Warning: Cannot modify header information

  • Hello,

    First, I encounter an issue on my website. When I access the wp-admin page, it will redirect to another website “tuniaf.com” wich ask to enable notification. After some reserach, there are a CVE XSS with the pluggin “Ultimate Member”. I’ve updated the plugin in the lastest version.

    The redirection is not present now but when I try to login on the wp-admin page, it redirect me to a blank page with the number “1”, nothing else. I try to enable the debbuging mode and I got this error :

    Warning: Cannot modify header information – headers already sent by (output started at /customers/f/5/b/XXX.com/httpd.www/wp-config.php:1) in /customers/f/5/b/XXX.com/httpd.www/wp-includes/pluggable.php on line 1219

    And also :

    Warning: Cannot modify header information – headers already sent by (output started at /customers/f/5/b/XXX.COM/httpd.www/index.php:1) in /customers/f/5/b/XXX.COM/httpd.www/wp-includes/pluggable.php

    I’ve look the line on this file but nothing for me seems to be wrong. After some research, it appear that the file “pluggable.php” is caused by a custom code snippet or a badly codded plugin.
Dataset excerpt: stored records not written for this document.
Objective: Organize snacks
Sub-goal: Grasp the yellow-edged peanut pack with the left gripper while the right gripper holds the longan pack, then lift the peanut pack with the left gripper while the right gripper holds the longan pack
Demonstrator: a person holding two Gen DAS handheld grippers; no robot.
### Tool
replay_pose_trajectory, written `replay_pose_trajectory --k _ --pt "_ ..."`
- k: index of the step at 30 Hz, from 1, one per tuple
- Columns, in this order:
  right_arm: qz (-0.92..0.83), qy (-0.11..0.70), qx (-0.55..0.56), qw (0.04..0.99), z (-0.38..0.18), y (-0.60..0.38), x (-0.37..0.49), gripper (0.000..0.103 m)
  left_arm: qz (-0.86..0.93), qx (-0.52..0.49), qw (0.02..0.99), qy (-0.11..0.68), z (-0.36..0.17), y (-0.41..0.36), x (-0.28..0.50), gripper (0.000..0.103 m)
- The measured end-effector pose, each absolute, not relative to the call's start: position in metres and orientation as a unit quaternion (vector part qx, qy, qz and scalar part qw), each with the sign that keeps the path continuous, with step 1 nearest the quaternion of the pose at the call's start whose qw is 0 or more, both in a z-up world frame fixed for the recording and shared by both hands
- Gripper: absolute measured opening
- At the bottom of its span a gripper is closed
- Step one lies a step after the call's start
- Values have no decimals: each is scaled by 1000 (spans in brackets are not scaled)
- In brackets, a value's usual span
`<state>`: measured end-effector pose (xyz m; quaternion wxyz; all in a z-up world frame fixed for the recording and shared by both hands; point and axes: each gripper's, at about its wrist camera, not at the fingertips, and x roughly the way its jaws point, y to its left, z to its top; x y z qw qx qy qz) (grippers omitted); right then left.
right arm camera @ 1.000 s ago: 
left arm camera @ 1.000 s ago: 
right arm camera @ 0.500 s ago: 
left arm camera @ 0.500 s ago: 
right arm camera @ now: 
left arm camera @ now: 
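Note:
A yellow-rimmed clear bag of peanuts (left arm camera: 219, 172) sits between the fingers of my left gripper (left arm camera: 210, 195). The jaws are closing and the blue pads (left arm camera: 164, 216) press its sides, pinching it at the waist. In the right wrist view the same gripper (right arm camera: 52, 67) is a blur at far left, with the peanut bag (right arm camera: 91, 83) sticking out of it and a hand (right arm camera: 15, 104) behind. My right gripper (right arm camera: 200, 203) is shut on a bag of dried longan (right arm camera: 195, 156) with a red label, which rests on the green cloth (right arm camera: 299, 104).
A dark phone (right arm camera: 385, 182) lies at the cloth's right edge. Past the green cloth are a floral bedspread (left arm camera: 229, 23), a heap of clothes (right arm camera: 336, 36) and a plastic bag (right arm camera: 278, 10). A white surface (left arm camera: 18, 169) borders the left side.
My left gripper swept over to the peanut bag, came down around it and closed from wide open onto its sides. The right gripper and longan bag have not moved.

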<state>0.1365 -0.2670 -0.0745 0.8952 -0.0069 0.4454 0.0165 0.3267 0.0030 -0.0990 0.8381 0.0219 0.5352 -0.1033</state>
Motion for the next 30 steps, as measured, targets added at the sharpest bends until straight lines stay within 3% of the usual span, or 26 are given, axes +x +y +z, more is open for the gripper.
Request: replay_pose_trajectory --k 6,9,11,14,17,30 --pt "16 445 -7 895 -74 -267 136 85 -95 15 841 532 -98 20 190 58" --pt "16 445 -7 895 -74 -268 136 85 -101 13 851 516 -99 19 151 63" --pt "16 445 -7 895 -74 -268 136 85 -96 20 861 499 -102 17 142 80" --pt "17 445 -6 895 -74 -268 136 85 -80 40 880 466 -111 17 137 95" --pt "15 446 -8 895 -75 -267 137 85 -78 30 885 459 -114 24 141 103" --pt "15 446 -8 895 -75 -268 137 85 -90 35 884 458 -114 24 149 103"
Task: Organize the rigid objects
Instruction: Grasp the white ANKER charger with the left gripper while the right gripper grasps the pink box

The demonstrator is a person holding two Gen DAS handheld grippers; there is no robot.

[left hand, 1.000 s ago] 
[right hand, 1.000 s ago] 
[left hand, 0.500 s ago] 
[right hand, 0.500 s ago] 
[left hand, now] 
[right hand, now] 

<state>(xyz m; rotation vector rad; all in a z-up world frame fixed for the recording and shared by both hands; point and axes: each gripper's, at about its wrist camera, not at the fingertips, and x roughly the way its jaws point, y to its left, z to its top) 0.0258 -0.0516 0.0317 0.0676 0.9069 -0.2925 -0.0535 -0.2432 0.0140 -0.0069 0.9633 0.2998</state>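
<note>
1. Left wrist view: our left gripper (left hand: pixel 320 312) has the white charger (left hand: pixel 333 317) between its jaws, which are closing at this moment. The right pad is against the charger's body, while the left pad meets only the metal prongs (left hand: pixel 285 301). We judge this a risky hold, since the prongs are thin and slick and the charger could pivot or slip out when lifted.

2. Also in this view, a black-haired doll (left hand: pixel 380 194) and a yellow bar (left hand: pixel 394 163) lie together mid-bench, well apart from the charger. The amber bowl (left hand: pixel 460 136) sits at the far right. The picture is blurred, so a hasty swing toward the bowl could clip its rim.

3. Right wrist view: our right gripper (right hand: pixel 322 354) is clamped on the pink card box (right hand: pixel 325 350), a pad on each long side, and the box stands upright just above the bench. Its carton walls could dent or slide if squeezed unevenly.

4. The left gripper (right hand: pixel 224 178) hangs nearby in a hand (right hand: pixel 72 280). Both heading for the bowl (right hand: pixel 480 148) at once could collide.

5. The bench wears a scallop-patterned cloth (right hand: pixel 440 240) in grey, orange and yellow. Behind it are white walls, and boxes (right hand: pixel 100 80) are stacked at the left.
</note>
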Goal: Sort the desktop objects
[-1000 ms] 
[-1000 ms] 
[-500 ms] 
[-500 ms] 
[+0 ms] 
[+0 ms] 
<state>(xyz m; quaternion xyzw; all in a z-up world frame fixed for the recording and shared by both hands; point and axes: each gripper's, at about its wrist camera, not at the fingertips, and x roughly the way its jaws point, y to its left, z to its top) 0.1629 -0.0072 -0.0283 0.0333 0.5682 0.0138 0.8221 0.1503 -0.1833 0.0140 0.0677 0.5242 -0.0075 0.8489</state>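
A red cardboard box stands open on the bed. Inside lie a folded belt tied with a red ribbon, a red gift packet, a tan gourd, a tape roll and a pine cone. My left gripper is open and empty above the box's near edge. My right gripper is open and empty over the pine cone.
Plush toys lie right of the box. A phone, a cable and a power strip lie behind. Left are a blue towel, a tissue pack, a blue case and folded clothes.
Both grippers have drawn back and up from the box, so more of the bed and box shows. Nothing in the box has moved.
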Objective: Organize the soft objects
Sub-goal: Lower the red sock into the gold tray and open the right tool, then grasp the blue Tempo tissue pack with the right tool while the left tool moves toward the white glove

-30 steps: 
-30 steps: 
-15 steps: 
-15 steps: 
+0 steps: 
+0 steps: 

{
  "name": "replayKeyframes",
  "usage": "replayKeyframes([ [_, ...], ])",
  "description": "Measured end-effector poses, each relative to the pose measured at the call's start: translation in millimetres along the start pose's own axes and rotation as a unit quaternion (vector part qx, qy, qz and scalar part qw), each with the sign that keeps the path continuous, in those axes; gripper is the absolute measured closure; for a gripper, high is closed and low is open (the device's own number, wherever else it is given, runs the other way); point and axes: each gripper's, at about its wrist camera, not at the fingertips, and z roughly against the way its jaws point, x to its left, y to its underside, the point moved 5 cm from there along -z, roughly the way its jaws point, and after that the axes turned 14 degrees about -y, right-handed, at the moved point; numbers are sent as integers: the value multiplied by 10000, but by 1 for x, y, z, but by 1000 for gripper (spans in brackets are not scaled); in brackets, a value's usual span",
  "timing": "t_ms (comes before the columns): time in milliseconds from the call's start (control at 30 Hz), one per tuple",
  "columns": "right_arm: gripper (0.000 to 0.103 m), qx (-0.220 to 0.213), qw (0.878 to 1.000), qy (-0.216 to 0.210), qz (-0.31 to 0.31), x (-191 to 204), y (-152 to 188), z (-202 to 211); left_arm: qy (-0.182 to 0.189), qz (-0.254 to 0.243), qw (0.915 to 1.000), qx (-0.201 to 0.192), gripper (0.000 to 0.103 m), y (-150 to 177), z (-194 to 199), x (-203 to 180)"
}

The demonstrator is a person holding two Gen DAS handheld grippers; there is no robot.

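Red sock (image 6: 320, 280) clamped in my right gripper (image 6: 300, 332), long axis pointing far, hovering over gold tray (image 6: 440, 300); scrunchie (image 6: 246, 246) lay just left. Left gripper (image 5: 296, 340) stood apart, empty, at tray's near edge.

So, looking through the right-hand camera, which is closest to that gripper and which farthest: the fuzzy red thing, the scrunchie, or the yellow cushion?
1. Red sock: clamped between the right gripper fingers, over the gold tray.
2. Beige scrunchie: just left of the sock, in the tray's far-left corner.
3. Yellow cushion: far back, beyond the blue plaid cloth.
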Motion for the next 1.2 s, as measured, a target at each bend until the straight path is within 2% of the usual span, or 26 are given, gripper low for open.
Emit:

Maybe the the Ultimate Member habe been modified due to the CVE issue.

    Someone can help me to fix this issue ?

    Best regards,

    • This topic was modified 6 years, 6 months ago by hdeuxo.
    • This topic was modified 6 years, 6 months ago by hdeuxo.
Viewing 6 replies - 1 through 6 (of 6 total)
  • Thread Starter hdeuxo

    (@hdeuxo)

    For info, the line 1219 is the following :

    header(“Location: $location”, true, $status);

    Please add this code before get_header() functions

    Thread Starter hdeuxo

    (@hdeuxo)

    Hello,

    Thanks for your reply.

    But I don’t know in wich file I need to add the code ?

    Can you give me more detail ?

    Bests regards

    Thread Starter hdeuxo

    (@hdeuxo)

    Hello,

    I have replaced the file “www/index.php” and the file “www/wp-config” by an backup from 2 weeks and it seems to be working.

    So the plugin Ultimate Member is now updated.

    What do I need to do after all this operations ?

    Best regards.

    I was accessing Ultimate Member and I now have my site redirecting to Tuniaf.Com

    Can anyone advise on how to fix this?

    Thank you

    Thread Starter hdeuxo

    (@hdeuxo)

    Hello,

    If you have access your dashboard, try installing the following plugin :

    https://www.ads-software.com/plugins/sucuri-scanner/

    It will analyze your website for malicious file and modified core file. And after you can take action to delete it or restore it from backup.

    It save me many hours.

    Best regards.

Viewing 6 replies - 1 through 6 (of 6 total)
  • The topic ‘Warning: Cannot modify header information’ is closed to new replies.